EXERCISE DIRECTIONS: Your reply is to be the lines below, exactly as written, with images omitted.

GIVEN INFORMATION:
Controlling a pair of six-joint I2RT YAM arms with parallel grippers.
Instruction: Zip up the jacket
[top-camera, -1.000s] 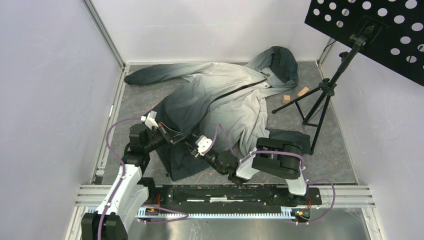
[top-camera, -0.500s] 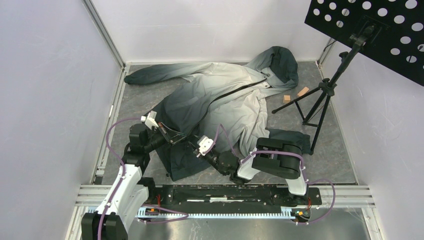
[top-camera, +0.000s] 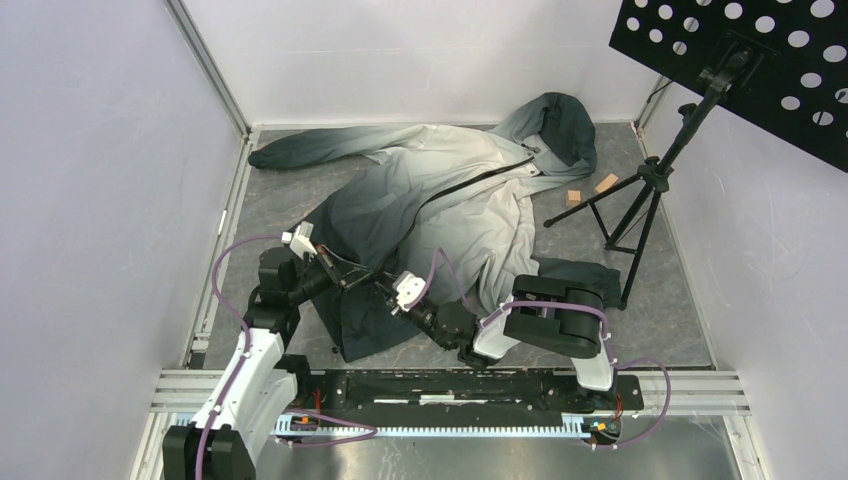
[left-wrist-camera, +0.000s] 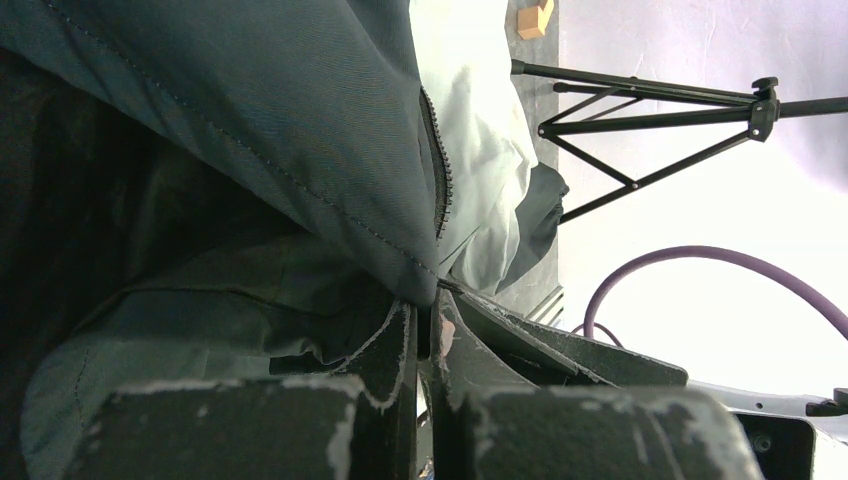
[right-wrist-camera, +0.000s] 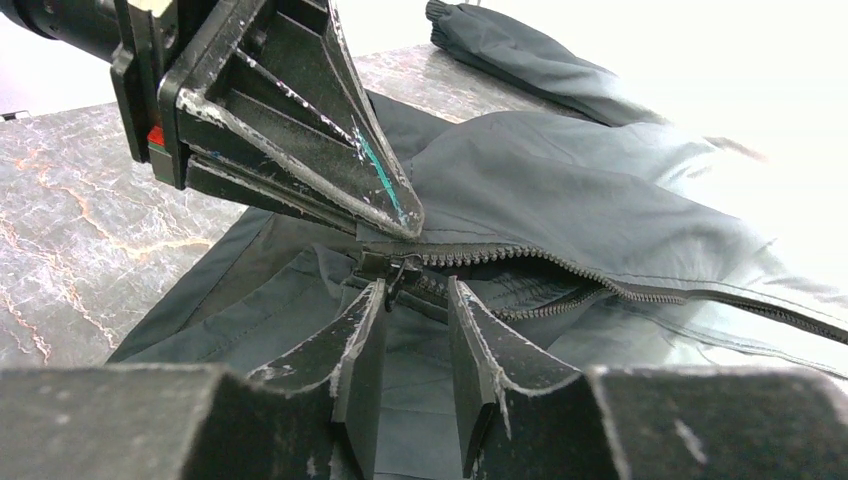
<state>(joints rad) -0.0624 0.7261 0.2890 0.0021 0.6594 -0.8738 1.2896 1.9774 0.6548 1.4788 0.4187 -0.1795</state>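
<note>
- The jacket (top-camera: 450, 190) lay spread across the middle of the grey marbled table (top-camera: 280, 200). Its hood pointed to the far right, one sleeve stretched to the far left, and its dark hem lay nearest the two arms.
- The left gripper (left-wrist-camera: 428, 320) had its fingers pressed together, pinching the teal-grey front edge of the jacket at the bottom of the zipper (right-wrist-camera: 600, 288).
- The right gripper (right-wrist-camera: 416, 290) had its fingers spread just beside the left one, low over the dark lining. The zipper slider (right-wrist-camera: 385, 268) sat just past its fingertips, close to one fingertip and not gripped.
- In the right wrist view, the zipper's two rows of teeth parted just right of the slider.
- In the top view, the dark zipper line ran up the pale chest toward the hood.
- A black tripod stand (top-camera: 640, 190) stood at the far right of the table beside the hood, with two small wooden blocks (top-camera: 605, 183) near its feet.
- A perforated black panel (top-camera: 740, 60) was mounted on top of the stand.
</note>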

TASK ANSWER:
Controlling a pair of six-joint I2RT YAM arms with parallel grippers.
Instruction: Zip up the jacket
[top-camera, -1.000s] 
[top-camera, -0.500s] 
[top-camera, +0.000s] 
[left-wrist-camera, +0.000s] 
[right-wrist-camera, +0.000s] 
<state>(joints rad) -0.0624 0.7261 0.2890 0.0021 0.6594 -0.8738 1.2896 1.9774 0.6548 1.4788 0.4187 -0.1795</state>
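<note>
- The jacket (top-camera: 450, 190) lay spread across the middle of the grey marbled table (top-camera: 280, 200). Its hood pointed to the far right, one sleeve stretched to the far left, and its dark hem lay nearest the two arms.
- The left gripper (left-wrist-camera: 428, 320) had its fingers pressed together, pinching the teal-grey front edge of the jacket at the bottom of the zipper (right-wrist-camera: 600, 288).
- The right gripper (right-wrist-camera: 416, 290) had its fingers spread just beside the left one, low over the dark lining. The zipper slider (right-wrist-camera: 385, 268) sat just past its fingertips, close to one fingertip and not gripped.
- In the right wrist view, the zipper's two rows of teeth parted just right of the slider.
- In the top view, the dark zipper line ran up the pale chest toward the hood.
- A black tripod stand (top-camera: 640, 190) stood at the far right of the table beside the hood, with two small wooden blocks (top-camera: 605, 183) near its feet.
- A perforated black panel (top-camera: 740, 60) was mounted on top of the stand.
</note>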

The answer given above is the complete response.